Aim of the exercise: Could you please retype all of the data below exactly?

Supplied material:
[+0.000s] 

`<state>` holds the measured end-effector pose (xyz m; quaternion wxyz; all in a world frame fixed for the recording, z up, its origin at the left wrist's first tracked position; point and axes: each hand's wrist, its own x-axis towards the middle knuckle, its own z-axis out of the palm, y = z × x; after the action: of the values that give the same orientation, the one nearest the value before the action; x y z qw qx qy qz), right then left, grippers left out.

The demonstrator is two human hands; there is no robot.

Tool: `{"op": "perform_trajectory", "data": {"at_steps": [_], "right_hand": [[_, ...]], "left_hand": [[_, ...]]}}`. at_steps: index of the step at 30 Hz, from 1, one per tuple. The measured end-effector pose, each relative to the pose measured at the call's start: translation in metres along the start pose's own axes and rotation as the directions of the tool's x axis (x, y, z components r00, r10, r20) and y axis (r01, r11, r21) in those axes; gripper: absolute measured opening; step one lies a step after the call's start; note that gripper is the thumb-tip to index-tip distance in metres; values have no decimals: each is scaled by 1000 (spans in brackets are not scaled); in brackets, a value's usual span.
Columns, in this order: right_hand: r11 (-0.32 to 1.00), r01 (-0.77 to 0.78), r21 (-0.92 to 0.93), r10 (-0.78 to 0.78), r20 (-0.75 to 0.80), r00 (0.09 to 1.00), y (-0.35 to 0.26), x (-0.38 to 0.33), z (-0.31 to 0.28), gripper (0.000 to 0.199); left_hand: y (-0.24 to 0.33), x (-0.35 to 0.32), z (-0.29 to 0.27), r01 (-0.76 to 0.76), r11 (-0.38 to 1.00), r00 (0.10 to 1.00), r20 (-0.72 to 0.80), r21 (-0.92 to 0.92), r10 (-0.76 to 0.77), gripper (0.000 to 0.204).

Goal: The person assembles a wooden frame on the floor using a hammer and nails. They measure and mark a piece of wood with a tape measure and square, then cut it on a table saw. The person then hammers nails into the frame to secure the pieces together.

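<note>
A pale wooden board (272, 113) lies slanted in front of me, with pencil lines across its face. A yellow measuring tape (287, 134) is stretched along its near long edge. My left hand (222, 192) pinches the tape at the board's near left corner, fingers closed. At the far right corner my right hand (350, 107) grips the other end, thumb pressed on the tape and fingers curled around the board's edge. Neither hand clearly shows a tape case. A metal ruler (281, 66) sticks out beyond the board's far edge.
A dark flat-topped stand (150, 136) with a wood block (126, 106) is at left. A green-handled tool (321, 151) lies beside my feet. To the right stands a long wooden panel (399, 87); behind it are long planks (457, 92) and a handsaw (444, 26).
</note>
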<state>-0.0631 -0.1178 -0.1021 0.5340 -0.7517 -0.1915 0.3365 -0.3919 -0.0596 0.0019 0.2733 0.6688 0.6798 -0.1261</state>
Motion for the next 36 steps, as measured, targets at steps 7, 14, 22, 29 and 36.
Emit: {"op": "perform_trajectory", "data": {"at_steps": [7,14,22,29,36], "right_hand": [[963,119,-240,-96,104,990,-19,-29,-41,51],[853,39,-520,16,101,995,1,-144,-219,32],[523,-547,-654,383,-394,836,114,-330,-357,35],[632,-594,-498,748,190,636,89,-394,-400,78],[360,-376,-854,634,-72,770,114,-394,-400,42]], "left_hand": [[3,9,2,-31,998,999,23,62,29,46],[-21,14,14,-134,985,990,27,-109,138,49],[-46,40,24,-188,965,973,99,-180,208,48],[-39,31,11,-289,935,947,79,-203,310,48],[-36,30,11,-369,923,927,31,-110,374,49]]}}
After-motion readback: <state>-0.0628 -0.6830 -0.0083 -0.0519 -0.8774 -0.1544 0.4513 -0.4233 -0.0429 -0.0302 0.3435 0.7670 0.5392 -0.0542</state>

Solution for this problem:
[+0.000s] 

`<state>` holds the measured end-effector pose (xyz m; quaternion wxyz; all in a world frame fixed for the recording, z up, its origin at the left wrist's first tracked position; point and axes: each hand's wrist, its own x-axis towards the middle knuckle, its own z-axis out of the palm, y = z × x; after the action: of the values that give the same orientation, the one nearest the value before the action; x y z qw qx qy qz), right then left, grippers left out.

The demonstrator is two human hands; there is no robot.

Tool: `{"op": "perform_trajectory", "data": {"at_steps": [_], "right_hand": [[_, ...]], "left_hand": [[_, ...]]}}`. at_steps: index of the step at 30 Hz, from 1, one per tuple. The measured end-effector pose, each relative to the pose measured at the call's start: translation in metres along the start pose's own axes and rotation as the directions of the tool's x axis (x, y, z components r00, r10, r20) and y axis (r01, r11, r21) in those axes; gripper: absolute measured opening; step one lies a step after the call's start; note that gripper is the thumb-tip to index-tip distance in metres; values have no decimals: each is scaled by 1000 (spans in brackets are not scaled); in brackets, a value's usual span.
Columns, in this order: right_hand: r11 (-0.32 to 1.00), r01 (-0.77 to 0.78), r21 (-0.92 to 0.93), r10 (-0.78 to 0.78), r20 (-0.75 to 0.80), r00 (0.09 to 1.00), y (-0.35 to 0.26), x (-0.38 to 0.33), z (-0.31 to 0.28), gripper (0.000 to 0.199); left_hand: y (-0.24 to 0.33), x (-0.35 to 0.32), z (-0.29 to 0.27), r01 (-0.76 to 0.76), r11 (-0.38 to 1.00), r00 (0.10 to 1.00), r20 (-0.72 to 0.80), r21 (-0.92 to 0.92), r10 (-0.76 to 0.77), gripper (0.000 to 0.204).

Goal: The person assembles a wooden frame on the floor using a hammer and nails. They measure and mark a piece of wood with a tape measure and square, then cut it on a table saw. The person then hammers nails into the frame to secure the pieces together.

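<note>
A pale wooden board (272, 113) lies slanted in front of me, with pencil lines across its face. A yellow measuring tape (287, 134) is stretched along its near long edge. My left hand (222, 192) pinches the tape at the board's near left corner, fingers closed. At the far right corner my right hand (350, 107) grips the other end, thumb pressed on the tape and fingers curled around the board's edge. Neither hand clearly shows a tape case. A metal ruler (281, 66) sticks out beyond the board's far edge.
A dark flat-topped stand (150, 136) with a wood block (126, 106) is at left. A green-handled tool (321, 151) lies beside my feet. To the right stands a long wooden panel (399, 87); behind it are long planks (457, 92) and a handsaw (444, 26).
</note>
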<state>-0.0631 -0.1178 -0.1021 0.5340 -0.7517 -0.1915 0.3365 -0.3919 -0.0596 0.0019 0.2733 0.6688 0.6798 -0.1261</state>
Motion for the next 36 steps, as measured, targets at steps 7, 14, 22, 29 and 36.
Emit: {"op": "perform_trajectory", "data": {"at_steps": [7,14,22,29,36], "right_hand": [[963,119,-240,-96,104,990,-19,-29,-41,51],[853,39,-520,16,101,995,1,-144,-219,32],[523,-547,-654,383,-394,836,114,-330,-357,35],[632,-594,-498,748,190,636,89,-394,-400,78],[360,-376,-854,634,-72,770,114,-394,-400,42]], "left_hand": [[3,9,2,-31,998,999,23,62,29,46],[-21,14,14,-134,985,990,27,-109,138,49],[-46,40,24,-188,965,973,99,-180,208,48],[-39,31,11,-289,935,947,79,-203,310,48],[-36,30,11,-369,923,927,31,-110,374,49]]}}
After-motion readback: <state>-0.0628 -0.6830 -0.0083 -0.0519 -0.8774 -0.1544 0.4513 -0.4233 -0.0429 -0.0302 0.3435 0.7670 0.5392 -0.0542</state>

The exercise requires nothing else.